What you are talking about is the value of parameter and you cannot control how Google handles a parameter of a certain value within URL parameters option in Google Webmaster Tools.
So from the your example:
you can tell Google to ignore parameter "Itemid" but you cannot tell Google to only ignore "Itemid" only if it has value of 1.
Therefore, Google will recognise URL with &Itemid=1 unless you have specified within WMT to ignore Itemid parameter alltogether.
From what I understand I cannot set a value a parameter ( ex :1 ) but I have to set a parameter and a parameter is something such as itemid ? is that correct ?
By the way would news but a valid parameter ?
|From what I understand I cannot set a value a parameter ( ex :1 ) but I have to set a parameter and a parameter is something such as itemid ? is that correct ? |
Yes, this is correct, in Google Webmaster Tools you must set up parameter name (you cannot set the value).
|By the way would news but a valid parameter ? |
Anything after ? in URL that is from the left side of = sign is a query string parameter. They are normally separated with & (ampersand). The first parameter of the query string which is immediately after ? does not have & in front of it.
So, if you have ?news=somevalue or &news=somevalue in URL then yes, news is a parameter.
Thank you for the clarification but what parameter do I set when I have a page with no ? in the URL.
Here is an example : http://www.mywebsite/my-website/my-website/2-news/newsflash/65-testimonial-2.html
[edited by: aakk9999 at 1:33 pm (utc) on Aug 24, 2013]
[edit reason] Delinked URL, please use example.com in the future to avoid auto linking [/edit]
|http: //www.mywebsite/my-website/my-website/2-news/newsflash/65-testimonial-2.html |
This URL has no parameters.

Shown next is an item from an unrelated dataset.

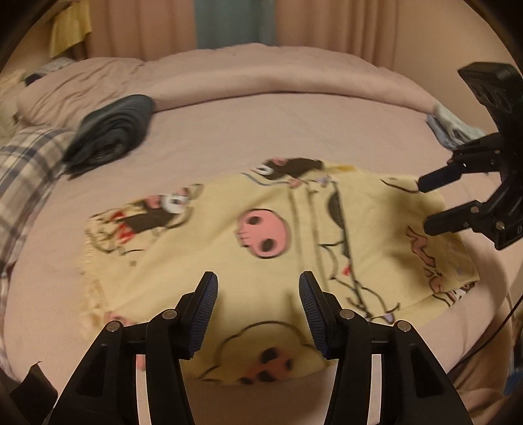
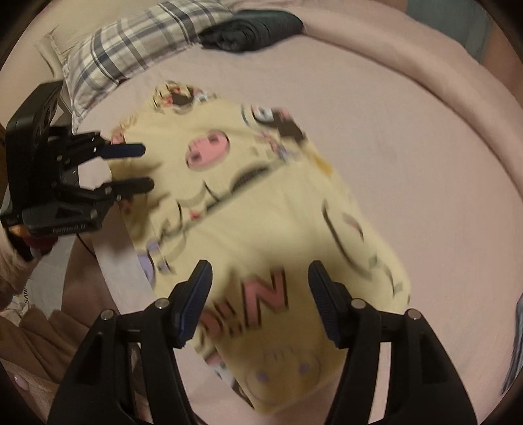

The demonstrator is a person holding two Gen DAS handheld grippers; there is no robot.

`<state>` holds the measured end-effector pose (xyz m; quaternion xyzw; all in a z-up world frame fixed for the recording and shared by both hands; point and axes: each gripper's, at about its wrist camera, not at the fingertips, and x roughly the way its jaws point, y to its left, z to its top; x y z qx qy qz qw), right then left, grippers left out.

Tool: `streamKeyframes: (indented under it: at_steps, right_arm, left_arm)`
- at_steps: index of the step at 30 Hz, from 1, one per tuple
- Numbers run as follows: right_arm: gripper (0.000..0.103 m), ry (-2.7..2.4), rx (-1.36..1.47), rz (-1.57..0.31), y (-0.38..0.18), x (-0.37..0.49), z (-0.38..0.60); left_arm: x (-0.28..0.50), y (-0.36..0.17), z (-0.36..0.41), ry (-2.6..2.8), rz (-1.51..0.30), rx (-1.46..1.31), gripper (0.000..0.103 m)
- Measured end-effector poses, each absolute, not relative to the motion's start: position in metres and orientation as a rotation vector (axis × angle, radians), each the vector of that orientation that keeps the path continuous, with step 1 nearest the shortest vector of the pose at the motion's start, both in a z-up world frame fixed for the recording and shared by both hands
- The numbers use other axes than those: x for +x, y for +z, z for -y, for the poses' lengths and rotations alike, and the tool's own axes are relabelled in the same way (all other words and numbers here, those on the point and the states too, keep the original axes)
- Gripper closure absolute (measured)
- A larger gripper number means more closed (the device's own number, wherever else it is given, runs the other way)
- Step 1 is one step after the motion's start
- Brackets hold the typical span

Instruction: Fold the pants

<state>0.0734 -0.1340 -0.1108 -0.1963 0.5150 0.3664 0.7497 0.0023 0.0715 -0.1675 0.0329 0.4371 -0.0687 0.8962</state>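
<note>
Left wrist view: the yellow printed pants [image 1: 278,248] lie flat on the pink bed sheet [image 1: 261,130], filling the centre and lower right of the frame. The left gripper [image 1: 258,294] enters from the bottom edge with its fingers spread apart and nothing between them; the pants lie directly beneath and ahead of its tips. At the right edge the right gripper [image 1: 425,204] appears side-on, its two fingers parted, tips over the far right border of the pants; whether they touch the cloth cannot be told. Only this view shows the rolled pink duvet [image 1: 294,85] across the upper part of the frame, the curtains [image 1: 147,26] behind it, and a pale blue cloth [image 1: 451,127] at the upper right. A dark folded garment [image 1: 111,130] sits at the upper left beside a plaid pillow [image 1: 26,170].

Right wrist view: the same pants [image 2: 261,209] run diagonally from upper left to the bottom centre, blurred. The right gripper [image 2: 260,300] rises from the bottom edge, fingers spread wide, empty, poised above the lower end of the pants. The left gripper [image 2: 148,168] shows at the left, fingers apart, tips at the left border of the cloth. Only this view shows a white strip [image 2: 117,261] along the bed's edge at the lower left. The dark garment [image 2: 255,27] and plaid pillow [image 2: 130,49] occupy the top.
</note>
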Motion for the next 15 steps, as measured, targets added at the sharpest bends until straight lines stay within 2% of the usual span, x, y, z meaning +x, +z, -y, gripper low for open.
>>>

What exactly are you trying to do?
Here is the issue I have.
Google has indexed web address like this one
I managed to find those using the site:example.com command on google but i don't know if there are any left in google index.
If there are I would like to remove those using the URL parameter.
Is it possible even though i don't have a ? in the URL.
If so what parameter should I write.
URLs in this format do not have parameter in URL and hence it is not possible to remove them using URL parameters in Google Webmaster Tools.
If you do not have too many of these URLs, then the way to remove these is to block these URLs in robots.txt and then use "Remove URLs" in Google Webmaster Tools.
You can check if any have remained by doing the following query:
|I managed to find those using the site:example.com command on google but i don't know if there are any left in google index. |
which should give you a list of URLs that Google has indexed from the "whats-included" folder.
I think you may have misunderstood what the "parameters" feature is for.
#1 a "query string" is the part of an URL after the ? If there is no question mark, the URL has no query string and the parameters area does not apply.
#2 within the query string, each separate named item is a parameter. So in
the whole element "this=123&that=456" is the query string, while "this" and "that" are parameters
#3 Some parameters affect the content of a page, for example
might create a page showing hotels in Atlanta. Others just change the way the content is displayed, like
Right here at WebmasterWorld, each forums page has a parallel form with a parameter called something like "printfriendly". Again, no effect on the substantive page content, it just looks different.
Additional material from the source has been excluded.